Johnson described how the beginning of a typical tutoring session starts with asking students what they’re working on.
“It could be homework, it could be questions from their notes,” said Johnson. “Whatever they need help on, one of us helps them with that, and sometimes we’re working with multiple people at once.
“Usually, we’re going through homework problems with students, so they bring up their math or chemistry homework, and then we just go through the questions with them. Usually, I do one and then have them try some other ones to make sure that they got it,” Johnson said.
To keep sessions engaging for students, Johnson said she tries to prevent it from feeling like a classroom.
“I try to make sure that it’s not a situation where it’s just me talking and just them listening because that’s very boring for students,” Johnson said. “That way, they’re engaged in the problems with me instead of me just teaching them.”
For Johnson, seeing her students improve has been the most rewarding part of being a tutor. “Seeing students being successful at things they thought they couldn’t be successful at and getting A’s or B’s in their classes is always very satisfying,” Johnson said.
Like Johnson, Jennifer Georg, a learning assistant at the Tutoring and Writing Center, was inspired to become a tutor after seeing the benefits it gave her students.
“I saw a lot of my students who did take time to work with a tutor really become more successful,” said Georg.
Georg has been a faculty member at FCC since 2005, and a tutor since 2010. She helps students improve their writing in various subjects, including science-related courses. When asked what a typical tutoring session looks like, Georg said, “Basically, we work on what the student needs help with, so it can look like all kinds of things.”

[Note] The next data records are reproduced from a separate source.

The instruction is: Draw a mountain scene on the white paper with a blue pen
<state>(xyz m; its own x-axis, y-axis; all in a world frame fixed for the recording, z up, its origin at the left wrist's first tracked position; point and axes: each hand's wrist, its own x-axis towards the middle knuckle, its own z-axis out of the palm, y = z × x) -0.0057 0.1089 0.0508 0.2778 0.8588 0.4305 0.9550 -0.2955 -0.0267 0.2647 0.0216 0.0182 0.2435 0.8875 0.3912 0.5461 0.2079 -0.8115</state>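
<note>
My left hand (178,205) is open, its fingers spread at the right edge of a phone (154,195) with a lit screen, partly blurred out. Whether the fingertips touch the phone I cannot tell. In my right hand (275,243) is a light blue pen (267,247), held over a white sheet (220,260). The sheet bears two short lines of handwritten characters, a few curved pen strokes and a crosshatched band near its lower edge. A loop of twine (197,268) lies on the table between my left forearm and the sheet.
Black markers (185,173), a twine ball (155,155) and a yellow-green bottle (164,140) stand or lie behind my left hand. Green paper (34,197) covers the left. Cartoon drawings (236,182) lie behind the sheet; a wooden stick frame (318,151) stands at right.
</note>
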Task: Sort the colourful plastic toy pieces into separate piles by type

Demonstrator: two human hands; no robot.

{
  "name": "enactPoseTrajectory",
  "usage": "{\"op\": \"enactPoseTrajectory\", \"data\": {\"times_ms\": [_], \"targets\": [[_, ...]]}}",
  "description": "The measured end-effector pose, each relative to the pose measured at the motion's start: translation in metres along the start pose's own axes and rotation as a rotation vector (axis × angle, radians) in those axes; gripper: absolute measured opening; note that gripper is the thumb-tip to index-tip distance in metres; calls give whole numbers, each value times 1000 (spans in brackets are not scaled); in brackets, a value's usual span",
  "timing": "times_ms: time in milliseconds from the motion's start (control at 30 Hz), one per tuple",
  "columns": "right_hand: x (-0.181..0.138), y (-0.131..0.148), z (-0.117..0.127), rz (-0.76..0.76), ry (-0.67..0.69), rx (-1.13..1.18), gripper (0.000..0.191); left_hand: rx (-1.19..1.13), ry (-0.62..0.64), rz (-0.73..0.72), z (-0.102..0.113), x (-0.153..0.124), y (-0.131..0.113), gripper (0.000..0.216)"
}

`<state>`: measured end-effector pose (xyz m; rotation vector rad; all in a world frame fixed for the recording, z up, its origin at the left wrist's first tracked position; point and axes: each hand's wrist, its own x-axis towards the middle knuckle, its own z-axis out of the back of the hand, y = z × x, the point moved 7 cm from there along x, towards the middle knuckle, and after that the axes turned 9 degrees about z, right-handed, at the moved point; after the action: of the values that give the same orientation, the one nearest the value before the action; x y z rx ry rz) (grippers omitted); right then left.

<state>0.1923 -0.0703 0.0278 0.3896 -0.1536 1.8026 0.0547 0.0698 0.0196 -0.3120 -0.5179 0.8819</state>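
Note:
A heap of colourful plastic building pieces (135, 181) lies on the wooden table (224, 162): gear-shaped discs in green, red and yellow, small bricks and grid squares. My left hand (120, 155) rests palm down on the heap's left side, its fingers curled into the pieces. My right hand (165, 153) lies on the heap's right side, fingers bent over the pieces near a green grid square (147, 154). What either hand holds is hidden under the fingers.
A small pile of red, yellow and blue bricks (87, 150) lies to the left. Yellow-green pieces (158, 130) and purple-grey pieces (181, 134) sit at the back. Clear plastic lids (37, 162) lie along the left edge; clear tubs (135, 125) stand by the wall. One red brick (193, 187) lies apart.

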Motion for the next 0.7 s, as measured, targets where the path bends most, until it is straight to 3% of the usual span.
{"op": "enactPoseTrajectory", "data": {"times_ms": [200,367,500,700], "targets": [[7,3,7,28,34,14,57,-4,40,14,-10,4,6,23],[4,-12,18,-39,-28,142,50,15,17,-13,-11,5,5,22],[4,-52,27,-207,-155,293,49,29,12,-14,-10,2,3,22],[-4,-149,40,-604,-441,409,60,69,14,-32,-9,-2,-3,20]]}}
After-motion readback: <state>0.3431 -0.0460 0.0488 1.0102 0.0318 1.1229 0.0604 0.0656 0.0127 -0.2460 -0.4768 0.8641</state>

Sometimes the students were overwhelmed by a new assignment. “They’re not sure what to do with it. I have an assignment sheet, so we begin to talk through and take apart the assignment sheet,” said Georg.
At other times, Georg recalled, “I’ve had students who come in who would like somebody to look over their paper. Or they have a paper halfway written but don’t know where to go with the next paragraph. We help a student with whatever is needed, like generating ideas, organizing, all the way to giving it a final read-through and providing any additional thoughts on something they might have missed.”
To keep the session fun for students, Georg said that she tries to make it more of a casual conversation, where she’s “not an expert telling you what to do, but rather making a suggestion and how you can apply that.”
“It definitely becomes less boring as long as you keep it conversational,” said Georg.
Being a tutor has been a rewarding experience for Georg. “It’s always exciting when the students feel like they know what they’re doing and understand it and are going to be successful as a result,” Georg said. “It’s also really fun when they come back and say, ‘Hey, you helped me on that paper and I did much better than I would’ve otherwise, thank you.’ That kind of thing makes it all worth it.”
The successes of her students have made Georg wish that the idea of tutoring centers existed when she was in college. “It helps students so if they take time to utilize the service,” said Georg.
Sloan shares the same sentiment. “What we’re really here for is to walk the path alongside each student who comes to see us, and just help take some of that stress off, so that they can go further and be more successful,” said Sloan.
In fact, Sloan added, “The students who see us most often are the ones who are doing well in their classes, because they realize that by coming to see us, we can help them go farther, faster, and with less stress.”